# [Exercise details]
Give as output the line that contains "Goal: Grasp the", followed by every remaining line of the entries, unchanged and with nothing added.

Dataset items
########

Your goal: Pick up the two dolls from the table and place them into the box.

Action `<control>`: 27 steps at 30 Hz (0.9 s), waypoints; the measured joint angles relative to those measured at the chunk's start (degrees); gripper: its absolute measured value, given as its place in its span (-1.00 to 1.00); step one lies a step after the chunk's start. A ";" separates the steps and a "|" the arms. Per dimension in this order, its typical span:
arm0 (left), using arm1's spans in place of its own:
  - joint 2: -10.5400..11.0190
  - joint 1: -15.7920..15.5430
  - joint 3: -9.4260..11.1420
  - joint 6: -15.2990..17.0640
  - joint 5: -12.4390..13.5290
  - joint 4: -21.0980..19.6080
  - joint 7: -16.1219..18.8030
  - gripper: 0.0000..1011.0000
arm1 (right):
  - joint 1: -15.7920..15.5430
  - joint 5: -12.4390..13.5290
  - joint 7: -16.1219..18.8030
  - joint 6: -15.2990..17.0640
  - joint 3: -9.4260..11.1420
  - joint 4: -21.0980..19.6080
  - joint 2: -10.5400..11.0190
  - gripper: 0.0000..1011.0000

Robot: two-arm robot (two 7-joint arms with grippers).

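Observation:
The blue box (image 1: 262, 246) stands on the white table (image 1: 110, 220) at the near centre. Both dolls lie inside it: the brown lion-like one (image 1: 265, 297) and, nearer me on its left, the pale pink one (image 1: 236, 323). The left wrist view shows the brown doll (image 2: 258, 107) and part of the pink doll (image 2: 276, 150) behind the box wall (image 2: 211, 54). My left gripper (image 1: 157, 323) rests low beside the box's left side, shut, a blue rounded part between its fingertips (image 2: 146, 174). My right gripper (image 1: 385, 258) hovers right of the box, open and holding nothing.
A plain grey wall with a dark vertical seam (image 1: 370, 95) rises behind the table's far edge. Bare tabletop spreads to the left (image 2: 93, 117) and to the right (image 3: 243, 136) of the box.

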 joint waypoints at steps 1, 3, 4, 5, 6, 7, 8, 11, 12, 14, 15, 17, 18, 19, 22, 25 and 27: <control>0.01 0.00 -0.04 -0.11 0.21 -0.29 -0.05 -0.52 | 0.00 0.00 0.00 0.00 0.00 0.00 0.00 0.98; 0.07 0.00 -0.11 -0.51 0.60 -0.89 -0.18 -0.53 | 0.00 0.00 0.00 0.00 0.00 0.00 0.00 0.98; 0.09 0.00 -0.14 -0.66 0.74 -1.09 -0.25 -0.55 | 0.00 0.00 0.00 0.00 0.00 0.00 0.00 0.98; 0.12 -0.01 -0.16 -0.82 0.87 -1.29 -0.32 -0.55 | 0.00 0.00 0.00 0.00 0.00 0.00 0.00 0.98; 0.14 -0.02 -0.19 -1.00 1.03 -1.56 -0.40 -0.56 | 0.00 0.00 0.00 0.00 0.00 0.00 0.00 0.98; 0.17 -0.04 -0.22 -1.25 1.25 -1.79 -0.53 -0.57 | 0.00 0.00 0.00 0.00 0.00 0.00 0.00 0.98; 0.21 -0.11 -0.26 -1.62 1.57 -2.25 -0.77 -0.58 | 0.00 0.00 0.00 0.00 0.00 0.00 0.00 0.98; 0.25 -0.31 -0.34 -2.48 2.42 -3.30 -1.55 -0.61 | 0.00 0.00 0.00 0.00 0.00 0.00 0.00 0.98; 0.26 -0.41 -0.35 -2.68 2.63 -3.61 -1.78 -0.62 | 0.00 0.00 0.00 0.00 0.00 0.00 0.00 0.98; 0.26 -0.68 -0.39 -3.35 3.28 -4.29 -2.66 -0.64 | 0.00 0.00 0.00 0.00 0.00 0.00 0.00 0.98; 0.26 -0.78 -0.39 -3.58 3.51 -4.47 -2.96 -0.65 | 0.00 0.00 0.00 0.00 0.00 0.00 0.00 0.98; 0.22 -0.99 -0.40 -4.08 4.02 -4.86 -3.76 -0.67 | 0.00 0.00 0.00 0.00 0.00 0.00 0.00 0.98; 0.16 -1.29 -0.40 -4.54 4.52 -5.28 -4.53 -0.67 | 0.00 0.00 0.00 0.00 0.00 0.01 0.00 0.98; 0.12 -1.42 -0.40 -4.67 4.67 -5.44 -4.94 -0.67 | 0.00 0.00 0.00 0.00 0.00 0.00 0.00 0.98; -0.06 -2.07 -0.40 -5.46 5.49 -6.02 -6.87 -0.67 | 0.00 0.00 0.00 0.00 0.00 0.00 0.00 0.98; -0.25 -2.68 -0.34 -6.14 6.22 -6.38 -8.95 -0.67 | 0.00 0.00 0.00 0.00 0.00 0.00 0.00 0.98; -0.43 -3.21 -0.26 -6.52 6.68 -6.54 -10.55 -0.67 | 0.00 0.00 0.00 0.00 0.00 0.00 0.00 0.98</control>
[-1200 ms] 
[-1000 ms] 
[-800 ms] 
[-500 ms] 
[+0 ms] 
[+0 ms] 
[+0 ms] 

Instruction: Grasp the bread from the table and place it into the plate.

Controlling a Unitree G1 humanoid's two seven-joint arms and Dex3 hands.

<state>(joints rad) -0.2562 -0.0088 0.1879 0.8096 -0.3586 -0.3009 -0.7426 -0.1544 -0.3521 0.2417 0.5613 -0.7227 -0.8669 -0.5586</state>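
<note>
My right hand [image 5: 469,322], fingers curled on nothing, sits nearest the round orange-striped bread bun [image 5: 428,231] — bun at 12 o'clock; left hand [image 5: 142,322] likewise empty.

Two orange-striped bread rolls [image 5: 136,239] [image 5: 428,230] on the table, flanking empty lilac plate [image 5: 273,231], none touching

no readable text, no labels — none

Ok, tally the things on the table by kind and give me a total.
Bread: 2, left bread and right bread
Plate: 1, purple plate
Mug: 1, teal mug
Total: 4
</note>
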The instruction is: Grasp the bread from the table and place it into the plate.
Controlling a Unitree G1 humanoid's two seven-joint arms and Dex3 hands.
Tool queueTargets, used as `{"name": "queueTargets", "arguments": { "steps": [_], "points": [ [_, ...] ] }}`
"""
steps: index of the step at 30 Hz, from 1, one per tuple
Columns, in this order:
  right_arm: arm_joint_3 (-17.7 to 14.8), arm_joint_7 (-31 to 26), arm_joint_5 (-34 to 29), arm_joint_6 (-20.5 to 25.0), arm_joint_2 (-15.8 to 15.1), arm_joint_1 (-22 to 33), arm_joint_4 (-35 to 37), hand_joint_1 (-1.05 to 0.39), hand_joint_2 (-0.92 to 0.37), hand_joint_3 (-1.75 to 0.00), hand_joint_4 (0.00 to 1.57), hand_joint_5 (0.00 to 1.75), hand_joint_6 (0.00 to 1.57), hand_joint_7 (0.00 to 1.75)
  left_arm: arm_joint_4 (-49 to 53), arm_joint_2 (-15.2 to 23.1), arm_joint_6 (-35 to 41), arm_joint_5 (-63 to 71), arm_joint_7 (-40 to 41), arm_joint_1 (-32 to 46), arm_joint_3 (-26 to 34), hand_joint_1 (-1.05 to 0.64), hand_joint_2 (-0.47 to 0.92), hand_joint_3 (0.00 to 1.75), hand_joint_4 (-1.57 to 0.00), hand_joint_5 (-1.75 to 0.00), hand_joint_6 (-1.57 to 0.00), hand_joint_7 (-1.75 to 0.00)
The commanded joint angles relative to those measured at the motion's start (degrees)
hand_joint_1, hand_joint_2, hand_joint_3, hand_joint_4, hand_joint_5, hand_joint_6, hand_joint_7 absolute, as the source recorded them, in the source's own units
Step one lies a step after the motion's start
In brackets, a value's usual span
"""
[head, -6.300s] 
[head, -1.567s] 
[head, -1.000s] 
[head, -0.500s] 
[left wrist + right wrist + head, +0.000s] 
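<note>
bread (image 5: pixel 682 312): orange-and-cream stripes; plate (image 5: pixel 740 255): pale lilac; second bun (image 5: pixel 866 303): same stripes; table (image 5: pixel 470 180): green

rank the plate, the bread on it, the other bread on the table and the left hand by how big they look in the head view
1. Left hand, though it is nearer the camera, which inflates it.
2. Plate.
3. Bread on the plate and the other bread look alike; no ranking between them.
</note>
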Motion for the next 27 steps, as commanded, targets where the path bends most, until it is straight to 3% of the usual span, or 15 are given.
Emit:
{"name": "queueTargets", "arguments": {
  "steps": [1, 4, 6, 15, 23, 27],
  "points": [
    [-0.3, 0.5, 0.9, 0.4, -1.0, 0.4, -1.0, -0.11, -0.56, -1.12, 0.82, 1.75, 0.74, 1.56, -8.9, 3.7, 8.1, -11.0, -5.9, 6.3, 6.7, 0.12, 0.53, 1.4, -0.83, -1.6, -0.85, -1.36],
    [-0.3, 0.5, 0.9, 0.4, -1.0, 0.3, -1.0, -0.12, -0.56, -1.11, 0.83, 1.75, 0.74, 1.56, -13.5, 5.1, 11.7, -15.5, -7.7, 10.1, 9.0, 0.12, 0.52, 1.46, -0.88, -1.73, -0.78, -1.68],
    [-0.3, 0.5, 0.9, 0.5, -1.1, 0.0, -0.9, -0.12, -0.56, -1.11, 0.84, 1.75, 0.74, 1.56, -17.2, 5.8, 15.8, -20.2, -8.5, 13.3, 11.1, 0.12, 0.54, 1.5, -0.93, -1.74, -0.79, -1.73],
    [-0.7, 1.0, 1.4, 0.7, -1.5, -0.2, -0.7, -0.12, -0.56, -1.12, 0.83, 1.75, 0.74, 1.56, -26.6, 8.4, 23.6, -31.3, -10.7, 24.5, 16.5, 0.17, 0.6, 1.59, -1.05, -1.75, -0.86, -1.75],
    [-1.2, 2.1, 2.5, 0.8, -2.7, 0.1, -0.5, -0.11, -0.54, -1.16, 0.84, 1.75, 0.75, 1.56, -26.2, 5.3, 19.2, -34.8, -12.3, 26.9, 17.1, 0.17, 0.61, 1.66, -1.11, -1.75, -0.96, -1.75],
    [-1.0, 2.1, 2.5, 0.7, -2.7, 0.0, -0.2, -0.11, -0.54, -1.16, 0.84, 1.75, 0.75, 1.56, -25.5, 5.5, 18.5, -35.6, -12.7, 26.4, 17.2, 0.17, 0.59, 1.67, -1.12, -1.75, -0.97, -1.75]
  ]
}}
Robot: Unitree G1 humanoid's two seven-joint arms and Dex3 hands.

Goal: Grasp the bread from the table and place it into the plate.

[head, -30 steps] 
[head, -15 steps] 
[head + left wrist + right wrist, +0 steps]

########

# [Output below]
Goal: Grasp the bread from the table and place it into the plate.

[head, -30 steps] 
[head, -15 steps] 
[head + left wrist + right wrist, +0 steps]

No further output is needed.